At a meeting convened by the Italian Ministry for Cultural Properties and Activities in Rome, the decision was made that scholars from Los Angeles, Switzerland, Holland, and Italy would prepare a thorough publication of the objects.  The team includes Marion True, Dietrich Willers, Marianne Kleibrink, Silvana Luppino, and others.  They determine that the bronzes and metals would be studied in Los Angeles by John Papadopoulos at the Getty, while all the other materials would be assembled and studied in Bern.

June 1996

The Getty objects, except the metal pieces, are deaccessioned and shipped to Bern.  Research of the metal objects begins at the Getty.

October 2000

Extensive research and documentation of the metal pieces in Los Angeles is completed; they are deaccessioned and shipped to Bern so the entire collection can be transferred to Italy together.
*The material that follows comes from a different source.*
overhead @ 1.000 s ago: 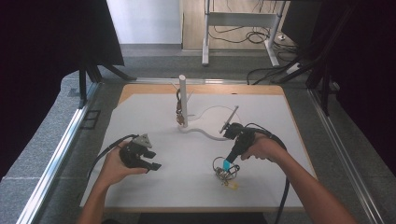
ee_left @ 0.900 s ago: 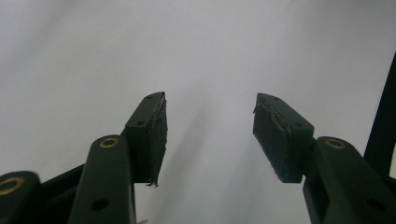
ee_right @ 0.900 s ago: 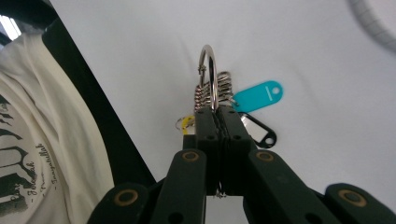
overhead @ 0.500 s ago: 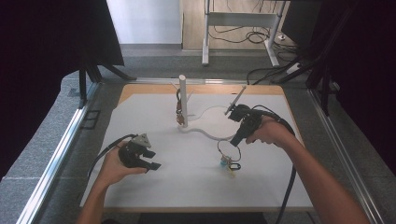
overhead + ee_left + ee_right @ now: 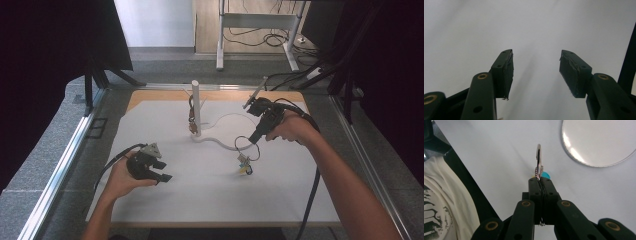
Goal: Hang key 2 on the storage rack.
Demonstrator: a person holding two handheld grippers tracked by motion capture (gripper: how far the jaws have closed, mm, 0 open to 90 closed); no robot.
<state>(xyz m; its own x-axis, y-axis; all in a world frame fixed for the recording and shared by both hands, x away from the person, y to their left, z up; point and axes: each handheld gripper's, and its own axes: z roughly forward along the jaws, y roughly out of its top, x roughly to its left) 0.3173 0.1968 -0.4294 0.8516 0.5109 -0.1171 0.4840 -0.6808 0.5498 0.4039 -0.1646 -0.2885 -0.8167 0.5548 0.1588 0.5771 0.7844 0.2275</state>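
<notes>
Item: thin metal key ring (image 5: 538, 161), small blue and yellow charms dangling. My right gripper (image 5: 540, 180) clenches its edge; my left gripper (image 5: 535, 71) gapes, holding nothing.

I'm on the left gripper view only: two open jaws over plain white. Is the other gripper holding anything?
Observer: Yes. The right gripper is shut on a metal key ring, edge-on between its jaws.
Operator: Is anything hanging from that ring?
Observer: In the high view small tags, one yellow and one blue, dangle below the ring over the white table mat.
Operator: Where is my gripper compared to that?
Observer: The left gripper sits low at the near left of the mat, well apart from the ring.
Operator: Anything standing on the table?
Observer: A white upright post stands near the far middle of the mat, with something small hanging on it.
</notes>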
December 2000 - March 2001

In celebration of the completion of this work, a small exhibition of the objects is mounted in Bern.

July 2001

The objects from Bern and Los Angeles are packed and returned to Italy.

November 2001

A more comprehensive exhibition of the objects opens at the National Archaeological Museum of Sibaritide in Calabria, the closest museum to the Francavilla Marittima site, which now houses all other finds from the site.

2003

A catalogue of the metal objects studied by Papadopoulos is published as a special volume of Bollettino d'Arte by Ministero per i Beni e le Attivita Culturali featuring a preface written by Mario Serio, General Director of the Ministry of Culture, and Giuseppe Proietti, then General Director of Archaeology, and currently Director of the Department of Research, Innovation, and Organization at the Ministry of Culture.

2003 - 2007

Work continues in Bern to prepare the remaining publications.

April 4, 2007

A second volume relating to part of the ceramic material from the site is published by Bollettino d'Arte.  A third and final volume is planned.